The task: Your answer should be the entries, repeated exactly.

Data to use:
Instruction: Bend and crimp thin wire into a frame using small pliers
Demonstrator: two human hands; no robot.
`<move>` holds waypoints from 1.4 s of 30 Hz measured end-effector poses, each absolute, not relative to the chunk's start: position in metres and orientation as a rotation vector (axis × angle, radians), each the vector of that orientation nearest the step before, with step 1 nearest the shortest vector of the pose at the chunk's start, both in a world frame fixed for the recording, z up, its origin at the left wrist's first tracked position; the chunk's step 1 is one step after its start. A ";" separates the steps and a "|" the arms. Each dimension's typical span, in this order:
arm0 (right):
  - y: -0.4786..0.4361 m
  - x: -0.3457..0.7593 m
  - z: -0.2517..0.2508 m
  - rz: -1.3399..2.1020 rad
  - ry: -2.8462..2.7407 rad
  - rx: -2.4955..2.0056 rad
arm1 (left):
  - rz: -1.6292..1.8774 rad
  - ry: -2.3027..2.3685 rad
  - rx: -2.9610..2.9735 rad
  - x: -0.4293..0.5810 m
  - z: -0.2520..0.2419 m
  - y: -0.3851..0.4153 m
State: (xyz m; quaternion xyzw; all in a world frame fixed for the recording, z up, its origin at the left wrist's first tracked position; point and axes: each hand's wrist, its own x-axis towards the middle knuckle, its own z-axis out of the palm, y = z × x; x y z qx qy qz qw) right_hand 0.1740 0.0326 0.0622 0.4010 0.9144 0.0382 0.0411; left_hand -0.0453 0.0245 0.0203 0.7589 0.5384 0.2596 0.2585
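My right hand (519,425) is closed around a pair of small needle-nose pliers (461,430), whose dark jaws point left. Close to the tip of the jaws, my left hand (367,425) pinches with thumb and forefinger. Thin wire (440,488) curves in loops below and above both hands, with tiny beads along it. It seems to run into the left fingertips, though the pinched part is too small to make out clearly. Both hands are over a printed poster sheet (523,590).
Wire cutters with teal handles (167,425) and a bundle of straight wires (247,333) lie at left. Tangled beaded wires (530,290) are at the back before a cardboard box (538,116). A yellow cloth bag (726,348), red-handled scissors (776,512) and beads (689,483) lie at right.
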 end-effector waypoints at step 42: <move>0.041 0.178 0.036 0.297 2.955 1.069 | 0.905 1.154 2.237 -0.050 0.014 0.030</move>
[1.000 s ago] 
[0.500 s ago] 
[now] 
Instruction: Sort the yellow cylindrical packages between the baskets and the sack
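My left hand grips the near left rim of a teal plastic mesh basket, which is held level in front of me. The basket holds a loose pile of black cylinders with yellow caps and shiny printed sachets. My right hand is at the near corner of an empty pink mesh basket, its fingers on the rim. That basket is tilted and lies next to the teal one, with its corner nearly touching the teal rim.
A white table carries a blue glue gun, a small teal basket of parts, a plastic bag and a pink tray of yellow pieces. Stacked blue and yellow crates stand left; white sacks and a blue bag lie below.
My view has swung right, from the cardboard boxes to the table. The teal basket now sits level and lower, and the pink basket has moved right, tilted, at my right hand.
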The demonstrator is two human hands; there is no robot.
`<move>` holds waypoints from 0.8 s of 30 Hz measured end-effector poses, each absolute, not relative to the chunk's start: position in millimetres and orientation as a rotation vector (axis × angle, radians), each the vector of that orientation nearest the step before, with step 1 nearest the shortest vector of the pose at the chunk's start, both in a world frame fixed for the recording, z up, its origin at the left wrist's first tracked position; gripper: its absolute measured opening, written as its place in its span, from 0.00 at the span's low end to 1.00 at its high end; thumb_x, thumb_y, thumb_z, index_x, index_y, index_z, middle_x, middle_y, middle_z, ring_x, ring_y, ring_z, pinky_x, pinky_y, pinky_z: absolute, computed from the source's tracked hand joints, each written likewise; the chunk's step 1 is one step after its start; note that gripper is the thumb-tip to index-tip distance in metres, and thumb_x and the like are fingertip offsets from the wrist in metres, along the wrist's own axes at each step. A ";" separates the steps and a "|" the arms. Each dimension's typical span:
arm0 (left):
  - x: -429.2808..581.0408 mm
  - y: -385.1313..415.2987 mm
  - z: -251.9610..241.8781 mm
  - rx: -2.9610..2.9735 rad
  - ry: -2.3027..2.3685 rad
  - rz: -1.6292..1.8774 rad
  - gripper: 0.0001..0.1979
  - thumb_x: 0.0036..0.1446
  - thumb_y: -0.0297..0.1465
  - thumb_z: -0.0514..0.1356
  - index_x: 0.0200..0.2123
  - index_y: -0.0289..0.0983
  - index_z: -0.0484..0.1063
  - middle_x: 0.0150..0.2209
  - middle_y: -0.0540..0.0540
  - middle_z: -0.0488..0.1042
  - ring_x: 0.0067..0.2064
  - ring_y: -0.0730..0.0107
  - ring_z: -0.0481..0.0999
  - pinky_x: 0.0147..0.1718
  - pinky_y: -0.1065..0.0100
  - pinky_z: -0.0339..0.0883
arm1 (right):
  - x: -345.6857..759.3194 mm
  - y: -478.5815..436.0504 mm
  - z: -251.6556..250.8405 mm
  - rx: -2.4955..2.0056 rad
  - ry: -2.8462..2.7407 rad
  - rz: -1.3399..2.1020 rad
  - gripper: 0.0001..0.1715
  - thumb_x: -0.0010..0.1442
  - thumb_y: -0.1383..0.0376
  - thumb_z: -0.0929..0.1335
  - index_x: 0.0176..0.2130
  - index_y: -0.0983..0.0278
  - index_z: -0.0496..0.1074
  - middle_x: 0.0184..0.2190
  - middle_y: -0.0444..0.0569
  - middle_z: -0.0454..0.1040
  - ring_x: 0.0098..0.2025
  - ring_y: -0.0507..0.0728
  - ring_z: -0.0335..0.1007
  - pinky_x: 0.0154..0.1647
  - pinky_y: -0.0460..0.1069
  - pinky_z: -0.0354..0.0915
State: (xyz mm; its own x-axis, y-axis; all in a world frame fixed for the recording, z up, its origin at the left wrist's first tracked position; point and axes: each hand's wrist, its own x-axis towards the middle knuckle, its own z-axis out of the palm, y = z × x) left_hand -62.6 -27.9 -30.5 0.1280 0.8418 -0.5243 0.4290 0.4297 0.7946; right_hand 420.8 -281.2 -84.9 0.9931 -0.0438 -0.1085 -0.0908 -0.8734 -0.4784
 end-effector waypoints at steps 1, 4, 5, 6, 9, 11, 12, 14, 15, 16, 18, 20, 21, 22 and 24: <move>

Answer below:
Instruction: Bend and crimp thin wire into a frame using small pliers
Demonstrator: two human hands; no robot.
`<move>` holds waypoints from 1.4 s of 30 Hz measured end-effector poses, each absolute, not relative to the chunk's start: position in metres and orientation as a rotation vector (axis × angle, radians), each the vector of that orientation nearest the step before, with step 1 nearest the shortest vector of the pose at the chunk's start, both in a world frame fixed for the recording, z up, its origin at the left wrist's first tracked position; the chunk's step 1 is one step after its start. A ";" separates the steps and a "|" the arms. Each dimension's typical span, in this order:
arm0 (right):
  - y: -0.4786..0.4361 m
  - x: -0.3457..0.7593 m
  - z: -0.2517..0.2508 m
  - rz: -1.3399..2.1020 rad
  - ry: -2.8462..2.7407 rad
  - rx: -2.4955..2.0056 rad
arm1 (left):
  - rz: -1.6292..1.8774 rad
  - ry: -2.3027..2.3685 rad
  - rx: -2.9610..2.9735 rad
  - x: -0.4293..0.5810 m
  - z: -0.2520..0.2419 m
  - y: -0.3851..0.4153 m
State: (xyz m; quaternion xyzw; all in a world frame fixed for the recording, z up, its origin at the left wrist's first tracked position; point and axes: each hand's wrist, its own x-axis towards the middle knuckle, its own z-axis out of the palm, y = z × x; x y z qx qy qz qw) right_hand 0.1740 0.0326 0.0622 0.4010 0.9144 0.0382 0.0411; left_hand -0.0453 0.0245 0.0203 0.7589 0.5384 0.2596 0.2585
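My right hand (519,425) is closed around a pair of small needle-nose pliers (461,430), whose dark jaws point left. Close to the tip of the jaws, my left hand (367,425) pinches with thumb and forefinger. Thin wire (440,488) curves in loops below and above both hands, with tiny beads along it. It seems to run into the left fingertips, though the pinched part is too small to make out clearly. Both hands are over a printed poster sheet (523,590).
Wire cutters with teal handles (167,425) and a bundle of straight wires (247,333) lie at left. Tangled beaded wires (530,290) are at the back before a cardboard box (538,116). A yellow cloth bag (726,348), red-handled scissors (776,512) and beads (689,483) lie at right.
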 end-effector waypoints at step 42: <move>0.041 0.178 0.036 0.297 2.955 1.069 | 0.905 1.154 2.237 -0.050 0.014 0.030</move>
[1.000 s ago] 
[0.500 s ago] 
[now] 
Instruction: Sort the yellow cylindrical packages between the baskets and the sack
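My left hand grips the near left rim of a teal plastic mesh basket, which is held level in front of me. The basket holds a loose pile of black cylinders with yellow caps and shiny printed sachets. My right hand is at the near corner of an empty pink mesh basket, its fingers on the rim. That basket is tilted and lies next to the teal one, with its corner nearly touching the teal rim.
A white table carries a blue glue gun, a small teal basket of parts, a plastic bag and a pink tray of yellow pieces. Stacked blue and yellow crates stand left; white sacks and a blue bag lie below.
My view has swung right, from the cardboard boxes to the table. The teal basket now sits level and lower, and the pink basket has moved right, tilted, at my right hand.
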The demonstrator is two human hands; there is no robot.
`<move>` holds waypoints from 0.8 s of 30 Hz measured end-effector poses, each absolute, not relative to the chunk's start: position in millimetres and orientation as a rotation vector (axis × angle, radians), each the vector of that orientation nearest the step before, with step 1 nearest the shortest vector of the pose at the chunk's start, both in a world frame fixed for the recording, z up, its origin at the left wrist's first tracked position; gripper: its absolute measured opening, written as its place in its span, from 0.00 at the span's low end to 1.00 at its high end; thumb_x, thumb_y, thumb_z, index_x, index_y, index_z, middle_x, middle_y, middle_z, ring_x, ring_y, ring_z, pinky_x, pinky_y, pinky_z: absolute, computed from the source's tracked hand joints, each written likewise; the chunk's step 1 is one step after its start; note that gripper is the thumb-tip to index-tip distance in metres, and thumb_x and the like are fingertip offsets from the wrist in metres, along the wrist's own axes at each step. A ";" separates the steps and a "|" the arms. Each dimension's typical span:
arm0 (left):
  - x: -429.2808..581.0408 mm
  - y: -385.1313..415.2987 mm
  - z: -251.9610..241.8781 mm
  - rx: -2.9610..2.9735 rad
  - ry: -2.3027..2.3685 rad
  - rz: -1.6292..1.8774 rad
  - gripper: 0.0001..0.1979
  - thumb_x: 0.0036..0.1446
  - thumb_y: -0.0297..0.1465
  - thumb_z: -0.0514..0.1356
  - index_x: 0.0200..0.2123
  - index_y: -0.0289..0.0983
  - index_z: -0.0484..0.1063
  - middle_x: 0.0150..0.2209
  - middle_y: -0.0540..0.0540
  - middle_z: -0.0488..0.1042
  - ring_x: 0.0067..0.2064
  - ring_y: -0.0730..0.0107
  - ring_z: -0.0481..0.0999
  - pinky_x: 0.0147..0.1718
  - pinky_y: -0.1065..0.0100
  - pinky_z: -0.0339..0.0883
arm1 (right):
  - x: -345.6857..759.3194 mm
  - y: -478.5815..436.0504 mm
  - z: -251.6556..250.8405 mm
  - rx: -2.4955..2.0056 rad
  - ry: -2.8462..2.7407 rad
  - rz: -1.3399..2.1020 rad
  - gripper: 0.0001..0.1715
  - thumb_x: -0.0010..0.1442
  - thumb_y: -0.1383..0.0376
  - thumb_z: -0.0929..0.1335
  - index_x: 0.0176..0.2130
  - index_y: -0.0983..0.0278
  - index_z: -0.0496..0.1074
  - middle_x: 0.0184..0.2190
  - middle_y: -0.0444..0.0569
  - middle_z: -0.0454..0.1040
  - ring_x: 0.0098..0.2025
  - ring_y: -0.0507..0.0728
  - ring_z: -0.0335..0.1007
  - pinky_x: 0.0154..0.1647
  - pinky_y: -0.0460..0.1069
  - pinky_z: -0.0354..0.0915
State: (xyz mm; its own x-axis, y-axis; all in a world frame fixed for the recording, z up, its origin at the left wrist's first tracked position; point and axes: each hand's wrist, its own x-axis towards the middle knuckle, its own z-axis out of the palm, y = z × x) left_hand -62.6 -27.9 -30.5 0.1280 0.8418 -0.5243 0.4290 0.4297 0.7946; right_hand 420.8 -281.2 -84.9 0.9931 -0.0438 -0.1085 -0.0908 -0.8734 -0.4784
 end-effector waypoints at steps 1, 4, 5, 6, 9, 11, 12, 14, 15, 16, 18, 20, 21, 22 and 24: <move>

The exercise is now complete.